**WHAT IS BEING ASKED:** Among the lines of the records below, copy those that hold the word "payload".

Stored items from a collection:
--- --- ---

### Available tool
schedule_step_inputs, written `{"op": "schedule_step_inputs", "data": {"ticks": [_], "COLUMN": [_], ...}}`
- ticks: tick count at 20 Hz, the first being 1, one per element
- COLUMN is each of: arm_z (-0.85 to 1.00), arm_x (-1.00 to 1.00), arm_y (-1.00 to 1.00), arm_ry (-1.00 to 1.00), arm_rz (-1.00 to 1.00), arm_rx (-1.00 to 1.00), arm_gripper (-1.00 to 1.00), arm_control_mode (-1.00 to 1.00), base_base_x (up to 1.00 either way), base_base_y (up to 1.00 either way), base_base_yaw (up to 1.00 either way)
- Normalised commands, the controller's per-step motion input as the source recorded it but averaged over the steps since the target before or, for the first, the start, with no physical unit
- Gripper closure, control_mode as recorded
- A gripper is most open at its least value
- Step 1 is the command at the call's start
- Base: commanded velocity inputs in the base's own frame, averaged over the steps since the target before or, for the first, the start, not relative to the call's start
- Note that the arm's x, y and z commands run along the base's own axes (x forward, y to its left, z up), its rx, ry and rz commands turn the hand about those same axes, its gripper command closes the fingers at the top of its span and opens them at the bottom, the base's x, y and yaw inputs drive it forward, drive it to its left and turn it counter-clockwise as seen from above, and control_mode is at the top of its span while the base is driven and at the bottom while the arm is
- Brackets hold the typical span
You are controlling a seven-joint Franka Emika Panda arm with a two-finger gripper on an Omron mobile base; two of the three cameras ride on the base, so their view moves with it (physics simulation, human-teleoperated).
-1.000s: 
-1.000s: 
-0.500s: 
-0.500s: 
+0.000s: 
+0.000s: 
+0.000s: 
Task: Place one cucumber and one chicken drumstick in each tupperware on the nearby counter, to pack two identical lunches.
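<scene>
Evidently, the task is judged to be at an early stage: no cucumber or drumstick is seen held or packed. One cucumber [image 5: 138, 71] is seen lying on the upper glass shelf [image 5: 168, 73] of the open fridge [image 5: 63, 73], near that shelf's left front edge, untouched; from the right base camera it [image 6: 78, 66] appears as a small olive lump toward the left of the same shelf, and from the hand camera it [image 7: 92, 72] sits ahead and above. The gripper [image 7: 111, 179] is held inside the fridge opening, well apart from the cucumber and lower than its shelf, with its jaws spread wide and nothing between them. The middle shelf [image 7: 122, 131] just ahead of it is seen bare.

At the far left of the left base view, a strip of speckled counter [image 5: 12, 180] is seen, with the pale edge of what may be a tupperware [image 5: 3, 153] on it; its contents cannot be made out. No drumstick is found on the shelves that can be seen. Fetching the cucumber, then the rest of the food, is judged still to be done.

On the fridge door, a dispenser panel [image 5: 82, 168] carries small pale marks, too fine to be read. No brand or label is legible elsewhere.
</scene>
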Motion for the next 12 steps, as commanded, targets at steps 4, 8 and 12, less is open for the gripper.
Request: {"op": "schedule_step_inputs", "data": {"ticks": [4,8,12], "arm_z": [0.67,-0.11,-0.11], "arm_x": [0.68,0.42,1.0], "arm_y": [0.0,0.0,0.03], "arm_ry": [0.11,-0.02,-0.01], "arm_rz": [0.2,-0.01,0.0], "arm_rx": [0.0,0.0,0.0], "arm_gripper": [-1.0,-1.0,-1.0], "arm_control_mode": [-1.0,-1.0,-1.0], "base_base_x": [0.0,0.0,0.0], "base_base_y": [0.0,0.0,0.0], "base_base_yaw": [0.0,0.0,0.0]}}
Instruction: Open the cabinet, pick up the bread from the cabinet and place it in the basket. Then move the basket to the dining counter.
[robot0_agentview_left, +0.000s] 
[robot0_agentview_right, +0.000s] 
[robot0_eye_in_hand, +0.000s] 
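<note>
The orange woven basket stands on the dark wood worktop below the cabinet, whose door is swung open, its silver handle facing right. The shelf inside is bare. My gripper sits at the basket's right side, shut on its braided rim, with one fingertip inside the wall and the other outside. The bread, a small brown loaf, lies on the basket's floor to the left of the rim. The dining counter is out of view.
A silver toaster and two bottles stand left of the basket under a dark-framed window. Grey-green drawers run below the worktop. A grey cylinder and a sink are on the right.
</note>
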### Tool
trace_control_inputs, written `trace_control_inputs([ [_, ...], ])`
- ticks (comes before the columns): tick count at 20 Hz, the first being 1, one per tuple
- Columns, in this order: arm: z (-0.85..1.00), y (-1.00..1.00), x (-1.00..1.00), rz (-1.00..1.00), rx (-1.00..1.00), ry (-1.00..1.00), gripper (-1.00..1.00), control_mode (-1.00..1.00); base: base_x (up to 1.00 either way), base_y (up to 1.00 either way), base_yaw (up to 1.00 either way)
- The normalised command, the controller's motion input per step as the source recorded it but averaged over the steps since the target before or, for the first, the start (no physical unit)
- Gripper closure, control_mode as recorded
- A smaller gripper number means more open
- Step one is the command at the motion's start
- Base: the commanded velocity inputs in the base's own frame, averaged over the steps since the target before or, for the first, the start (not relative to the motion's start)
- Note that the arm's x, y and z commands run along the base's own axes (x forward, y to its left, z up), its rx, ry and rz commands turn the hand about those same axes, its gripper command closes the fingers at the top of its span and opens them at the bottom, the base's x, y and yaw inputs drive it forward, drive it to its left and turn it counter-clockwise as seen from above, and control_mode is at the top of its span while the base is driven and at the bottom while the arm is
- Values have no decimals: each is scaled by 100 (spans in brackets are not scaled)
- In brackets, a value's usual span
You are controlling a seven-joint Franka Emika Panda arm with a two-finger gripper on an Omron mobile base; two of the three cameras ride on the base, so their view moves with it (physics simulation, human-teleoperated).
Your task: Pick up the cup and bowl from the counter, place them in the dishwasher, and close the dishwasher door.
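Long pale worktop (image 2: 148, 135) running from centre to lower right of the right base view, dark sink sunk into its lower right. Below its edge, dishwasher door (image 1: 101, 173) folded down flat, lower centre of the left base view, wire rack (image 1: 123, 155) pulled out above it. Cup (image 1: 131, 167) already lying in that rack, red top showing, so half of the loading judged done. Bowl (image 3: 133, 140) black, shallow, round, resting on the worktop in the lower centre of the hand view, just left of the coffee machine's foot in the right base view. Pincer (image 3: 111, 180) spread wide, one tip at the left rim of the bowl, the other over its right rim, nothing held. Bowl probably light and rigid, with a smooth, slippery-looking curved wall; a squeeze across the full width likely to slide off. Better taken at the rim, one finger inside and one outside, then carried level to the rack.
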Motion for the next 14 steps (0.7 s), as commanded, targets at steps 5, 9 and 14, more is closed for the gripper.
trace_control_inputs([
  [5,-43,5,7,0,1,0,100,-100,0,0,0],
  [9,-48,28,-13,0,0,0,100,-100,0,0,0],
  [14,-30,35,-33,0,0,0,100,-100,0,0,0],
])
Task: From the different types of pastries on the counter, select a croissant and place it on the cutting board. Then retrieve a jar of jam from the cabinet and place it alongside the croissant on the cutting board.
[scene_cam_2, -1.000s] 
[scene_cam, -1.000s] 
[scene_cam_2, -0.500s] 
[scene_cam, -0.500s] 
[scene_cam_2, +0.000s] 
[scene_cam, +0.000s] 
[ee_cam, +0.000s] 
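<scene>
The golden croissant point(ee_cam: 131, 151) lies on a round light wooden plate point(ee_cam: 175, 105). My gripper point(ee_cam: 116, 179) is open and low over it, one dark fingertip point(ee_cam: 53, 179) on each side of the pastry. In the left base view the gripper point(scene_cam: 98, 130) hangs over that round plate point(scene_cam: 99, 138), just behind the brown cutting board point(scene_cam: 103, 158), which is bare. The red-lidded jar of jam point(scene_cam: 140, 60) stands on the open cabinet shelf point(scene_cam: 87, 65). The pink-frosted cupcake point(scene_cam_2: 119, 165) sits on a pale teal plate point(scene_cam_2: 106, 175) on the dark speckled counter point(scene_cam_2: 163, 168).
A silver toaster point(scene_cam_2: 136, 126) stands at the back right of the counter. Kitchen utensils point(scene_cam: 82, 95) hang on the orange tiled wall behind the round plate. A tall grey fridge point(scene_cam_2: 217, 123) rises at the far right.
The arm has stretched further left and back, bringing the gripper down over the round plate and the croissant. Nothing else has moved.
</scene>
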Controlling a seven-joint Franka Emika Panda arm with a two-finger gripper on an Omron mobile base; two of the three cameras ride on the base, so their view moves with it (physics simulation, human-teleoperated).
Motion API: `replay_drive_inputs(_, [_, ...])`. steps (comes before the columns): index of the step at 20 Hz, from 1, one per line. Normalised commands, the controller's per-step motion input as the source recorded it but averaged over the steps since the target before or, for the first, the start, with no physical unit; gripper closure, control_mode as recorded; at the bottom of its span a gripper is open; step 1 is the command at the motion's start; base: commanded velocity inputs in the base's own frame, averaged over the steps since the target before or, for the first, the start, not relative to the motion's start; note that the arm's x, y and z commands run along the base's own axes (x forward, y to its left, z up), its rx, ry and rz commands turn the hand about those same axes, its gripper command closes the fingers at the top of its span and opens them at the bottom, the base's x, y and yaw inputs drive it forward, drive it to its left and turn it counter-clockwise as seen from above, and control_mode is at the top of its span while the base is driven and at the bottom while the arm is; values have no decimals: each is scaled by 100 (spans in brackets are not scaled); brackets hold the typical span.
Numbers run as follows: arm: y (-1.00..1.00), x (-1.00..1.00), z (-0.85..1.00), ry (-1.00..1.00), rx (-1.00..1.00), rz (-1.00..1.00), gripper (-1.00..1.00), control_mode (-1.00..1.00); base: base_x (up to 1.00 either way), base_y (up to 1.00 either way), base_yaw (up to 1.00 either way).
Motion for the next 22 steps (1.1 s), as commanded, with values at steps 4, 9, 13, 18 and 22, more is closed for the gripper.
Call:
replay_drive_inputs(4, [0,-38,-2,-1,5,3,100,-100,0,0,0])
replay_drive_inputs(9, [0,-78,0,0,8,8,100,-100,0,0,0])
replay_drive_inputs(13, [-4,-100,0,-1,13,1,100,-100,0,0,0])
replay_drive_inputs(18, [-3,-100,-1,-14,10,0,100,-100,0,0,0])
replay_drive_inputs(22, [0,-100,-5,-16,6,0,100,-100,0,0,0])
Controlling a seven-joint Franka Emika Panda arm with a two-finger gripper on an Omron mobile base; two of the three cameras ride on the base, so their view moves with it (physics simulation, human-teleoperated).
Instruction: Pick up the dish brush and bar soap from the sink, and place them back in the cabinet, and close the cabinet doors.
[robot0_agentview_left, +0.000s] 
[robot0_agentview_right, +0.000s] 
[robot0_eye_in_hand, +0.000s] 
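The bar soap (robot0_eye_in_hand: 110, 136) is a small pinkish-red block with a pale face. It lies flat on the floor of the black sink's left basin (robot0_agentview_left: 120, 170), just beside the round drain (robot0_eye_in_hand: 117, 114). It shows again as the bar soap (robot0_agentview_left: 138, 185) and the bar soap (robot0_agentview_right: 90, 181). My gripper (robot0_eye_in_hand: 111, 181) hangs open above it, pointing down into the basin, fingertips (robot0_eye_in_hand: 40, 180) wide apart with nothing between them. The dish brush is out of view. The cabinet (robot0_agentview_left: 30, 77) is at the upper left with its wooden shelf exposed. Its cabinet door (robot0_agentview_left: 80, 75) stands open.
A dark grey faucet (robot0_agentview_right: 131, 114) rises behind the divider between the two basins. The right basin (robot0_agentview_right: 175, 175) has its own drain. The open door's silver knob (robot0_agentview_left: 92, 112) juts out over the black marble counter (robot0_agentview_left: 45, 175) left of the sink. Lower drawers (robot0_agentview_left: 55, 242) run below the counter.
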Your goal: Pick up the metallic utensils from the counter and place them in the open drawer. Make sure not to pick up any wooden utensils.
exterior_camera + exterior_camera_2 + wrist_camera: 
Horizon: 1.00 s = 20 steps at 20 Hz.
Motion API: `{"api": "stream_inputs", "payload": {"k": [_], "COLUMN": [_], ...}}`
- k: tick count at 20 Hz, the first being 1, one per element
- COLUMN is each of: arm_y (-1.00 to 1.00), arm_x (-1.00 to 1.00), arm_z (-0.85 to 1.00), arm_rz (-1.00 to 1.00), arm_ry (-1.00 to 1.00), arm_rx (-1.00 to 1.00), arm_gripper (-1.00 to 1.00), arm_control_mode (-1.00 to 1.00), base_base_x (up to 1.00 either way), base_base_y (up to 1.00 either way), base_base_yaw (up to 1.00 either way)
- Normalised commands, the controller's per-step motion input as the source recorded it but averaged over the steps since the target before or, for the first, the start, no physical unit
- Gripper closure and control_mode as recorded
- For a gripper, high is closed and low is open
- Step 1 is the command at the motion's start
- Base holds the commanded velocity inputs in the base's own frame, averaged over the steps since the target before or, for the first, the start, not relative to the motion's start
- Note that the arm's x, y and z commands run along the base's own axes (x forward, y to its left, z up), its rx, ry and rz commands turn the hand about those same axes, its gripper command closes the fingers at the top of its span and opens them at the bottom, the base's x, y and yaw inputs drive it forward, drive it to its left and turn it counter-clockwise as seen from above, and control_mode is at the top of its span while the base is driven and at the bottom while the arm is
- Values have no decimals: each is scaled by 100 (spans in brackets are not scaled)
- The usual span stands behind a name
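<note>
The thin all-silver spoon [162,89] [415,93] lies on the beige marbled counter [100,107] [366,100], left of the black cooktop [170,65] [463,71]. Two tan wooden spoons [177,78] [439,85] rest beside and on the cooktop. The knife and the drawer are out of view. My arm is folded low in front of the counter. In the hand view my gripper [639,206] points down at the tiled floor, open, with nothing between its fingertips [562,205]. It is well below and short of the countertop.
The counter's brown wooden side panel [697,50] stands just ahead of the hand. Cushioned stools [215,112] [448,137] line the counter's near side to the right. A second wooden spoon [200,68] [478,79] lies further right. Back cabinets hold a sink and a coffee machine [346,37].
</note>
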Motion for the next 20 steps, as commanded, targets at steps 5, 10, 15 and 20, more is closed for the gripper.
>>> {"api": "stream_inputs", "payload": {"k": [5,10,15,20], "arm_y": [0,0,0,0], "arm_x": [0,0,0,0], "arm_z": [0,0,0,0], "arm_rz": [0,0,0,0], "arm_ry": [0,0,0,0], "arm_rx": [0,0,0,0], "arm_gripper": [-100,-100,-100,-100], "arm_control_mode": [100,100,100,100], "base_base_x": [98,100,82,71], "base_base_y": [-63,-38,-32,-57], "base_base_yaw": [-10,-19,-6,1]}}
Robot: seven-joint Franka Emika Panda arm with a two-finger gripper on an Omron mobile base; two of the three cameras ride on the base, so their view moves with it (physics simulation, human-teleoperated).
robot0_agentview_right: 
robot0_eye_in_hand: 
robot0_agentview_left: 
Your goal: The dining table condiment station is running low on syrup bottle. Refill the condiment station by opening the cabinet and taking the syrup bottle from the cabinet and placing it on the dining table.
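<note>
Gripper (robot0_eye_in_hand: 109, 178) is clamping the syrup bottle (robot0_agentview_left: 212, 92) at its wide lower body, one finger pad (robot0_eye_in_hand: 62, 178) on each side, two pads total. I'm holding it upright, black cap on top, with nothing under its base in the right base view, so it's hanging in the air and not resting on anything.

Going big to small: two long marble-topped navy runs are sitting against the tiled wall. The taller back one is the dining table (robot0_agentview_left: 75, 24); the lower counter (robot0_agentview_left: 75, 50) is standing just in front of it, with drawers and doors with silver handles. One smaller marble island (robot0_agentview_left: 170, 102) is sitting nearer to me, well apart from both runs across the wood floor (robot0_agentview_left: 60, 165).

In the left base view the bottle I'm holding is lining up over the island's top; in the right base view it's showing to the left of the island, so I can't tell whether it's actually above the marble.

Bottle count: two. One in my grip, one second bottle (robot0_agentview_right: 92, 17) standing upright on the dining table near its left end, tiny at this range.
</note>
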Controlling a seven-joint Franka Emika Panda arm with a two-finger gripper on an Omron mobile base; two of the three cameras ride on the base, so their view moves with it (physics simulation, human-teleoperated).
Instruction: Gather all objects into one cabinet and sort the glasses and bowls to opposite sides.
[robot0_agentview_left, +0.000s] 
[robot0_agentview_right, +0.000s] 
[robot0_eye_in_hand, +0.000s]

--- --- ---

**TASK RESPONSE:**
Motion API: `{"api": "stream_inputs", "payload": {"k": [_], "COLUMN": [_], ...}}`
>>> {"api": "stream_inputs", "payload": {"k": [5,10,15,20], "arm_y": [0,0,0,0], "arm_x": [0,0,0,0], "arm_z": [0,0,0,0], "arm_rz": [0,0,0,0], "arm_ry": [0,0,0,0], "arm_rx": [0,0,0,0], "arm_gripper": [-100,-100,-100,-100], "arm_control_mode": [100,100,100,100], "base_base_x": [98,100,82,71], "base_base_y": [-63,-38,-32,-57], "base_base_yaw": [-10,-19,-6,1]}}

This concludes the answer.